Fareed seemed enjoyably absorbed in the question as he responded.

“This thing, this monster, Amel … it’s made up of nanoparticles, how can I describe it, made up of cells infinitely smaller than the tiniest eukaryote cells known to us, but cells, you understand—it has a cellular life, dimensions, boundaries, some sort of nervous system, a brain or nucleus of some sort that governs its physicality and its etheric properties. It once had intelligence if we are to believe the witches. It once possessed a voice.”

“You mean you can see these cells under a microscope?” Gregory asked.
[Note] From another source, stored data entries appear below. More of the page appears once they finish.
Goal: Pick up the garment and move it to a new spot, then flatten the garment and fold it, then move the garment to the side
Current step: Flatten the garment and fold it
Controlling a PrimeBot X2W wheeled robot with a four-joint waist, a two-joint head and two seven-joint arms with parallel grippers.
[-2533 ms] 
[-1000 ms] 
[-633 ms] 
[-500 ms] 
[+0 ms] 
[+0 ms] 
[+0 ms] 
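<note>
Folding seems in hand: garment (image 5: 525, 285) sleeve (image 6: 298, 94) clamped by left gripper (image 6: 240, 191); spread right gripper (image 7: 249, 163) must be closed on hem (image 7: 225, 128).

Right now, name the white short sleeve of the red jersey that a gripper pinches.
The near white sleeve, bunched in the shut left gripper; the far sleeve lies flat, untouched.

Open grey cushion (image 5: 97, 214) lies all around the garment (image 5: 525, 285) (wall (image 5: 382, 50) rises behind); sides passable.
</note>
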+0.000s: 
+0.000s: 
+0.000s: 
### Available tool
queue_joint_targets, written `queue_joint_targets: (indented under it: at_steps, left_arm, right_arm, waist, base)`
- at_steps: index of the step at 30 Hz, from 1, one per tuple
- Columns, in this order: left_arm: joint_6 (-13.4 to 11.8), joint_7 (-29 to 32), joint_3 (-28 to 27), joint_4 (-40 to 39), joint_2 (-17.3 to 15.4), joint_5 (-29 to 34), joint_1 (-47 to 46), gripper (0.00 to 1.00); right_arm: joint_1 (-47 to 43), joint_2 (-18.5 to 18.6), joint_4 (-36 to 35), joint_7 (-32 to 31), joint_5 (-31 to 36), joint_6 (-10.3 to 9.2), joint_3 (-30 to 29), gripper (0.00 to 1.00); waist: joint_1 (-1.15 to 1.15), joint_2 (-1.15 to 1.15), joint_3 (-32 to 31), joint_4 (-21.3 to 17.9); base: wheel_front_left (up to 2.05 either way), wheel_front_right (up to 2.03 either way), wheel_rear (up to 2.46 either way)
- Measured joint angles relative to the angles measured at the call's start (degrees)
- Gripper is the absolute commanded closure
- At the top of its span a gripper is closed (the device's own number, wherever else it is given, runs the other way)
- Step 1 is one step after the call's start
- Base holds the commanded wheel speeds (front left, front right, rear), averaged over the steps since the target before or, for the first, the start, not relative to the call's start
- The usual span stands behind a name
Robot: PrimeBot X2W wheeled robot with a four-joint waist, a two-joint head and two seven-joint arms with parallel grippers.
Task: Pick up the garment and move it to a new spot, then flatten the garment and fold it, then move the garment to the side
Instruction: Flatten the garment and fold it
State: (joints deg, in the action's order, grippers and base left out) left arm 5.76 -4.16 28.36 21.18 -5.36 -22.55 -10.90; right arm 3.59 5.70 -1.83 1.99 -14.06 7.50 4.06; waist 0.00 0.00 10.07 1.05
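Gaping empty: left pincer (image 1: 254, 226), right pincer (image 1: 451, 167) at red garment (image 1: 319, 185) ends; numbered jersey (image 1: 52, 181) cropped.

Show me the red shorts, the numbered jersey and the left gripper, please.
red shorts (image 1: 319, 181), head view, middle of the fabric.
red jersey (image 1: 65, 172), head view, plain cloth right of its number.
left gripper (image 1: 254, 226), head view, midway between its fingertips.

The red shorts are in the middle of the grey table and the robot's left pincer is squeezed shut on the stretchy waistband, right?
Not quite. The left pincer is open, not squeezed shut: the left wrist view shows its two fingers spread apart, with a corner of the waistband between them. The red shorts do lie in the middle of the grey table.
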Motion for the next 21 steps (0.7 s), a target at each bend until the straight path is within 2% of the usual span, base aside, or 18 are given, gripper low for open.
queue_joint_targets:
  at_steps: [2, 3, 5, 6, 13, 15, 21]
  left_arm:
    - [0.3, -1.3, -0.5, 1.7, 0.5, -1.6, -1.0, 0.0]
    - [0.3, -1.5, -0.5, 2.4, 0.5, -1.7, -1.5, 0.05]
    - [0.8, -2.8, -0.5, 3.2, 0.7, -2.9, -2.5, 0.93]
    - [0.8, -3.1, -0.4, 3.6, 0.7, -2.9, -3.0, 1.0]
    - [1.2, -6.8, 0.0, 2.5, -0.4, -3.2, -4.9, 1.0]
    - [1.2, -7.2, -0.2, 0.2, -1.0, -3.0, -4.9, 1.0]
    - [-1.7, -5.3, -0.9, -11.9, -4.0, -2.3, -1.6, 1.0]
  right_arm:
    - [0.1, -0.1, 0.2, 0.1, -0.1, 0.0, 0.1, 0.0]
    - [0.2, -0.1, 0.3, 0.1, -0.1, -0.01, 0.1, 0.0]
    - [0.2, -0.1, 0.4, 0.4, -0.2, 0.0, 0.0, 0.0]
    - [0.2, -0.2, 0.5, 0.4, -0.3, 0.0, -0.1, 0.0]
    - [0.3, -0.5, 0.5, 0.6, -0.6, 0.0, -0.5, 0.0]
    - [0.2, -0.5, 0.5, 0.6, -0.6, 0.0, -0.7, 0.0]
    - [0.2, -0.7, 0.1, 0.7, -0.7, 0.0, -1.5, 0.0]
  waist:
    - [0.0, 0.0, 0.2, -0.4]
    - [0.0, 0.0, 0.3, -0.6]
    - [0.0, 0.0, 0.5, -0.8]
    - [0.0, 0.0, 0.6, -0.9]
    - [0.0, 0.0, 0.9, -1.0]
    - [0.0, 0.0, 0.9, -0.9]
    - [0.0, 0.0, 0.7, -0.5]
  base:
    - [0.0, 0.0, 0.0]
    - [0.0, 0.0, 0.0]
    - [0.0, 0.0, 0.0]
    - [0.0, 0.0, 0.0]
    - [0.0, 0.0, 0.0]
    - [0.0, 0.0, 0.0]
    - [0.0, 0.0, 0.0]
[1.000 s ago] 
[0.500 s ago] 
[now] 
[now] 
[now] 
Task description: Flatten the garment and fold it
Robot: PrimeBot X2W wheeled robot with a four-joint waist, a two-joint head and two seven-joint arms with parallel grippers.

“Not at all,” said Fareed. “I can’t. I know its properties by how they behave. When a creature is made into a vampire, it’s as if a tentacle of this monster invades the new organism, hooking itself into the brain of the human being and then slowly beginning to transform it. Senescence is stopped forever. And then the alchemical blood of the creature works on the human blood, slowly absorbing it and then transforming what it does not absorb. It works on all the biological tissue; it becomes the sole source of cell development and change within the host. Are you following me?”

“Well, yes, I think I’ve always understood that,” said Gregory. “Now it needs more human blood to continue its work.”

“And what’s the goal of its work?” asked Flavius.

“To make us into perfect hosts for itself,” said Fareed.

“And to drink blood, always to drink more blood,” said Gregory. “To drive us to drink more blood. I remember how the Queen cried out in those early months. The thirst was unbearable. It wanted more blood. The red-haired witches told her that before they’d been given the Blood. ‘It wants more blood.’ ”

“But I don’t think that is its main goal,” said Fareed. “Nor has it ever been. But I’m not sure that it is conscious of a goal! That is what I want to know more than anything. Is it self-conscious? Is it a conscious being living inside the body of Mekare?”

“But in the very beginning,” Gregory said, “the spirits of the world told the twin witches that Amel, once fused with the Queen, was not conscious. They said, ‘Amel is no more.’ They said Amel was lost now inside the Mother.”

Fareed laughed to himself and looked into the fire.

“I was there,” said Gregory. “I remember it, when the twins said these things.”

“Well, of course you were, but what amazes me is that after all the generations you’ve seen rise and fall, you still believe those spirits actually spoke to the witches.”

“I know they did.”

“Do you?” asked Fareed.

“Yes,” said Gregory. “I do know.”

“Well, you may be right and the spirits may be right, and the thing is mindless and subsumed, but I cannot help but wonder. I tell you, there are no discarnate entities. This thing, Amel, is not a discarnate entity but something of immense size and intricate organization, something that has now so thoroughly mutated its host and those connected to her.…” And suddenly his language ascended again into a vocabulary as opaque to Gregory as the syllables uttered by dolphins or birds.